Picture driving along at your usual fast clip after visiting your daughter in Brooklyn, New York, headed back to New England, when just ahead you start seeing grey clouds and precipitation right around Hartford, Connecticut. Picture everything grinding to a slow crawl as snow accumulates on the road surface, with no plows in sight, nor any salt, nor any sand. Picture frequent flashing lights and overturned vehicles of all shapes and sizes on the side of the road as your own tires struggle to gain traction. Picture eventually being only guided by the red lights of the vehicle ahead of you, and positioning yourself behind the largest truck you can find because its 18 wheels and huge tires are more likely to clear an adequate path for you. You figure if you can still read its 3 Sigma logo on the back, you're okay.

In Connecticut, the most traveled lane is the far right, so you stick to it with the truck. You pray for the signs leading to the Mass Pike, and they take an inordinate length of time to appear. Your windshield wipers are pumping at their highest speed, yet it's still like looking through bubble wrap. You have to keep going, because if you stop anywhere, you'll simply be buried in snow. You have just enough gas to get home, no food, and a little water. When you pull off at a rest area to grab some pretzels and Raisinettes, by the time you get back to the car it's covered in three inches of wet, sticky, uncooperative whiteness.

Your wheels spin helplessly as you get back on the road. The Pike signs finally appear, you go through the toll booth, and your windshield wipers, which have accumulated a few too many molecules of ice, give one last whimpering swipe and then shudder to a halt. You stop under an underpass with cars and trucks whizzing by you to attempt to fix them, no luck.

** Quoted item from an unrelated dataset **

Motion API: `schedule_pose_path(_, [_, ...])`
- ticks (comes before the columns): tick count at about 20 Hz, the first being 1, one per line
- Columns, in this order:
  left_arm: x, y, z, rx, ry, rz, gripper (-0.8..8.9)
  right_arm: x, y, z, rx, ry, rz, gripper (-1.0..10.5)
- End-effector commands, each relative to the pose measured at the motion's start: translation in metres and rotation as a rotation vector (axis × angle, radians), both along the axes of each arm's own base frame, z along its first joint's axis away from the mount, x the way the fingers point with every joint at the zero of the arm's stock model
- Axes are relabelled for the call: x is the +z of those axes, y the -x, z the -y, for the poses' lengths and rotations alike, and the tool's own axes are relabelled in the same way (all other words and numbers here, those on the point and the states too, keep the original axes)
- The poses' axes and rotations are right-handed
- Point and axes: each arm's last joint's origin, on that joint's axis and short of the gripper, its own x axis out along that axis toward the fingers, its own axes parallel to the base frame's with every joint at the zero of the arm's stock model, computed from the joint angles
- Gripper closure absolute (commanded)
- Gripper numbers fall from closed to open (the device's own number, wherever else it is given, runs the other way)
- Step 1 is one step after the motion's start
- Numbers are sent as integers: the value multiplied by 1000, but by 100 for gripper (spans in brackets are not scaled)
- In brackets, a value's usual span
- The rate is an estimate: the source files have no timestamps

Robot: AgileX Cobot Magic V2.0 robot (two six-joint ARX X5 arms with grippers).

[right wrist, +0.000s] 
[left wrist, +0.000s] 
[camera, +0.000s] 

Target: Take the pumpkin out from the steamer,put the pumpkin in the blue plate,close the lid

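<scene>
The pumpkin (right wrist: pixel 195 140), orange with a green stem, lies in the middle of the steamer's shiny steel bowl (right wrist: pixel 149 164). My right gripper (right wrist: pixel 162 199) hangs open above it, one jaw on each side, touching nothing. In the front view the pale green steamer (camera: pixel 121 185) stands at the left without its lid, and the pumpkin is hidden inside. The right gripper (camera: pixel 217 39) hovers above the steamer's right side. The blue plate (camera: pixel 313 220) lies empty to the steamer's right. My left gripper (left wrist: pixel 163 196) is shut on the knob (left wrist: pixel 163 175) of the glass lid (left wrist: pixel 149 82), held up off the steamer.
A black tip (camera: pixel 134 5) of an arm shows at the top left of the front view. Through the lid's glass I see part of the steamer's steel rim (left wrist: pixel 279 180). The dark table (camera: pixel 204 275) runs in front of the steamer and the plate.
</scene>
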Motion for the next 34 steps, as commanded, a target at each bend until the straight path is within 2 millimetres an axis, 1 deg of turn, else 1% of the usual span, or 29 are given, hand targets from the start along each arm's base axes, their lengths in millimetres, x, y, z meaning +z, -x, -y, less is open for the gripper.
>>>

Fortunately, this is Massachusetts, so the most traveled lane is the far left, where you can go as fast as you can handle. You blast the defrost on as high and hot as it will go to melt the precipitation gathering on the windshield, and you quickly discover that if you accelerate to 50-plus miles per hour, the very wind pressure will move the moisture away so that you can see. However, you're driving this way when all the other cars and trucks around you are at a crawl, the unplowed, unsalted, unsanded snow is about a foot deep, and red lights appear before you at a moment's notice.

White knuckled on the steering wheel, you press forward, aware that this is possibly the most dangerous driving you've ever done—more so than the narrow winding mountain roads on the California coast or the surface streets of Los Angeles during the riots. But you have to get home. You breathe deeply and stay focused. You pray for the other cars as you pass them, for your momentary encounter to be uneventful and safe. You pray that the driving you have to do doesn’t endanger anyone else. You pray that the nice officer will understand if he pulls you over to ask what the hell you're doing. But it turns out they actually have more important things to do.

Soon, you have only ten miles to go. Then six, then four. Then at last you see your exit to Framingham. You settle in behind some red tail lights and let them guide you down streets and through intersections all the way to your steep, slick driveway, where, mercifully, you can still slide right into the garage. And you're home.

That was my Thursday, how was yours? I really miss California right about now…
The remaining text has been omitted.